Google Maps Your Commute, Takes To The Side Streets

August 27, 2009
Google Maps traffic - New York area

Google Maps traffic - New York area

Google this week took one more step toward data domination—this one bolstering its Google Maps traffic data—and it could eventually have far-reaching consequences for the availability and price of traffic information for navigation systems.

Step up to a navigation system on a new car, and it's increasingly likely as we move into the 2010 model year that you'll be able to get traffic information, provided by satellite radio carriers XM and Sirius, as an extra.

The service is called XM NavTraffic or Sirius Traffic and offered for a monthly fee of $3.99 a month for XM satellite radio subscribers or $9.95 a month as a standalone with either carrier.

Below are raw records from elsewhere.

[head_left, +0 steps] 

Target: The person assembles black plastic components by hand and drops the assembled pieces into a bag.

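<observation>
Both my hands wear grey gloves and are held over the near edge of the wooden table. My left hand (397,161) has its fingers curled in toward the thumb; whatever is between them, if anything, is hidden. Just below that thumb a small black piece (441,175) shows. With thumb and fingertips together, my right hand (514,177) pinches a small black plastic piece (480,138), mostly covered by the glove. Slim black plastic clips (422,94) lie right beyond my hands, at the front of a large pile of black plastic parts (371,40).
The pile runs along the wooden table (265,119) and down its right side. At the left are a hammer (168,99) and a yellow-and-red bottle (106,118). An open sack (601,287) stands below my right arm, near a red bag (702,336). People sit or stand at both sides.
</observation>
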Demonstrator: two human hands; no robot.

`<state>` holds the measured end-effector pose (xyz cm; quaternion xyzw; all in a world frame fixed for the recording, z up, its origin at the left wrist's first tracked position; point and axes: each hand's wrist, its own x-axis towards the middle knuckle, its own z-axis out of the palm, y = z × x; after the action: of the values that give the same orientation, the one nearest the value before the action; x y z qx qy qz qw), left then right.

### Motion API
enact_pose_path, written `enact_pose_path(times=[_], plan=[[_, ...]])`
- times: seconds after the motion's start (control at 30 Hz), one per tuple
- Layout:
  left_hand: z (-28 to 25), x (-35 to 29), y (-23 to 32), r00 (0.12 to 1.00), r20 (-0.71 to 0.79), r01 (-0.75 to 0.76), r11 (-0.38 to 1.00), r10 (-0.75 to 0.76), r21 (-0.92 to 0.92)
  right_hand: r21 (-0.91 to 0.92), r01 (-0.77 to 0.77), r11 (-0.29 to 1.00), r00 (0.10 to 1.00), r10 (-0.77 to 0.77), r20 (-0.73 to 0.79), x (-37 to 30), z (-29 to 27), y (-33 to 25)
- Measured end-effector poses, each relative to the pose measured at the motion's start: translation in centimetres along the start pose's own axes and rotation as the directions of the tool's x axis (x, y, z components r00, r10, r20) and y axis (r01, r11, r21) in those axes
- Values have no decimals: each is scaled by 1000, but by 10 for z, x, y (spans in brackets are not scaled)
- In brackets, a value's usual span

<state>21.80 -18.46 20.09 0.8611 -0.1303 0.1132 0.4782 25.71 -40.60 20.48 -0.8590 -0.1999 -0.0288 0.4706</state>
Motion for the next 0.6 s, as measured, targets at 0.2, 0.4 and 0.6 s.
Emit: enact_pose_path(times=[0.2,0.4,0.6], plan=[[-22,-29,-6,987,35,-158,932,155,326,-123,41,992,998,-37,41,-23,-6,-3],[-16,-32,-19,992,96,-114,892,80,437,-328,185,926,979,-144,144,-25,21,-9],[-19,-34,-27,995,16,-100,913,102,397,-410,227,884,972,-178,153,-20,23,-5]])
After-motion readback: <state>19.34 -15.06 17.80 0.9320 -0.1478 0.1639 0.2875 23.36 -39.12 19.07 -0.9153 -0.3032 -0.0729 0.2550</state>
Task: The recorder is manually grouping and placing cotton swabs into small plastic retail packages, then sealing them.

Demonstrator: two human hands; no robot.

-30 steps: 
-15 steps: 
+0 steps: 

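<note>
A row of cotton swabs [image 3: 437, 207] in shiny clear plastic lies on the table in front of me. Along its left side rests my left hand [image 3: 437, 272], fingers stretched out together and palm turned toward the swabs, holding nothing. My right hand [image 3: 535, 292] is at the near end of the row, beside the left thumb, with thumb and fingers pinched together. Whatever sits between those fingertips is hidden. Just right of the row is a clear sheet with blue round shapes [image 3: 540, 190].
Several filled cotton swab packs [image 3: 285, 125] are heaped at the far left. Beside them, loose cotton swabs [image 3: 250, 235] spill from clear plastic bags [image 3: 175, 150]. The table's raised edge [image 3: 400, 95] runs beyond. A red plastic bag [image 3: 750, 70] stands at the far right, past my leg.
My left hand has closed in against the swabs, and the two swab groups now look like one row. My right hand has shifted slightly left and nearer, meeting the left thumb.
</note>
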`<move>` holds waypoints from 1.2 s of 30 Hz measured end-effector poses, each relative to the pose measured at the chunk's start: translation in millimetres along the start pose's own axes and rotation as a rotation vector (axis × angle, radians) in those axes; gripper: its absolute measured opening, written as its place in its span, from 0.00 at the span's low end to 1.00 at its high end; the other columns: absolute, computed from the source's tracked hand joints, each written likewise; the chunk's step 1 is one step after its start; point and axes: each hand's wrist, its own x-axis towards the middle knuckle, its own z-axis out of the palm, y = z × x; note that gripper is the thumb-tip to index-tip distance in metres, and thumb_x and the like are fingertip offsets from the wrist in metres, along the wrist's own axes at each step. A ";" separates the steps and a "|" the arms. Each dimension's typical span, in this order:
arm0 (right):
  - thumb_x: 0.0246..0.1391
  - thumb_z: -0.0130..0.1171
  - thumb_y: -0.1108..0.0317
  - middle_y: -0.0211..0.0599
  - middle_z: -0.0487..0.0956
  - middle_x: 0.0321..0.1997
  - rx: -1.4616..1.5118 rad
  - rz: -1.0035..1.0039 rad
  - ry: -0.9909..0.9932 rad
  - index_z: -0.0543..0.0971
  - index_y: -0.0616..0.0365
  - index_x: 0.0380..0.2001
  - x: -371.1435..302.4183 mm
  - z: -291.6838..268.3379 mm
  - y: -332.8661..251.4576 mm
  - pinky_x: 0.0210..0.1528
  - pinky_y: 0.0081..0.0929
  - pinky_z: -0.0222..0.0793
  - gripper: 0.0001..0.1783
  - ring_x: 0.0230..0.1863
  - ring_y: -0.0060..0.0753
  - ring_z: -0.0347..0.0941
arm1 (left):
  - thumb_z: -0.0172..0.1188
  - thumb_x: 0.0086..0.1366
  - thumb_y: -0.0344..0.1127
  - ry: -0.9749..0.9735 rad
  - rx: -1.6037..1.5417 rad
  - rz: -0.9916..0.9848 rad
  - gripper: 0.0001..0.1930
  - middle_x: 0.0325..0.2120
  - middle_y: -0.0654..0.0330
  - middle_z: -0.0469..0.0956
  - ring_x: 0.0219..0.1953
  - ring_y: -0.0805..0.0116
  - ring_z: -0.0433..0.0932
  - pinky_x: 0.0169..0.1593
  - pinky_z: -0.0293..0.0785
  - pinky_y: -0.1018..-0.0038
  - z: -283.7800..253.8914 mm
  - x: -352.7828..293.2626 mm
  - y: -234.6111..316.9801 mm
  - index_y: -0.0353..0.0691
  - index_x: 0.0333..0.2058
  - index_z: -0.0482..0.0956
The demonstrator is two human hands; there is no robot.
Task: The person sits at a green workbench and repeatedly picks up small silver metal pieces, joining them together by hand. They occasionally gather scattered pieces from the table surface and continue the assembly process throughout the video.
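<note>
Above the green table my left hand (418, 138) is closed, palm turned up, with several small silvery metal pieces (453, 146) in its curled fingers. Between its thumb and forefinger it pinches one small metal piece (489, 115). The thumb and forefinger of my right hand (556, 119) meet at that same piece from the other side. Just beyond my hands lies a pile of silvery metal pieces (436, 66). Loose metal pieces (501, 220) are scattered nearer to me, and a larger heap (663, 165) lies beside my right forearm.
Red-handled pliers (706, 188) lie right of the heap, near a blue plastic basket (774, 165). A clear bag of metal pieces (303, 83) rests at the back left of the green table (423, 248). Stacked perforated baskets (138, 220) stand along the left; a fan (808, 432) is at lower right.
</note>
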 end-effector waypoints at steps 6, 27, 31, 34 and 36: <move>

For those who have nav systems capable of displaying live data—select vehicles from the past three years—it's a really useful feature, allowing color-coded maps illustrating traffic flow and highlighting traffic incidents and construction.

Just as these services look poised to take off on a large scale—and Sirius XM looks poised to benefit from this along with other new in-car data services, like Ford's Travel Link—leave it to Google to shake up their business model a little bit.

While Google Maps has long featured traffic data on major highways and Interstates (from monitoring companies), Google has just added traffic-flow data for surface streets, back roads, and even some neighborhood streets. You can also use Google Maps' predictive feature, based on past conditions, to anticipate what traffic will be like at any given hour in the future.

The new service should be a boon to those who have commutes on surface streets, city streets, and suburban boulevards. And from a cursory look, it appears that Google Maps already features traffic data for many more streets than the big-name subscription services.

Google notes in a blog post that the feature might especially help in instances like getting to the airport, where surface streets are often required.

Of course, the sample set might be very limited. Why? Well, here's where it gets a little ingenious…and perhaps sneaky. In order to gather that much data, Google looks to Google Maps users, with phones and mobile devices that are GPS enabled, to contribute that data. It's automatic, and anonymous of course, though the user can opt out. And although iPhoners can't contribute yet, they can definitely tap into the data. Google says that several phones, including the Palm Pre, now come with Google Maps pre-installed.

It likely won't be long before Google Maps' traffic data is incorporated as part of directions and in-car nav systems. We noticed though that the directions feature in Google Maps doesn't add extra time for driving in gridlock…yet. That, by the way, is something that certain nav systems will do with their live traffic data.

Google Maps traffic - Los Angeles

Google Maps traffic - Los Angeles

So if you really want to save some money, consider dropping that traffic subscription and have your commute buddy do his or her part by refreshing Google Maps a few times on the way home.

Oh, and if you have a favorite back road or empty shortcut that saves a lot of time, don't forget to turn the phone off. They're on to you.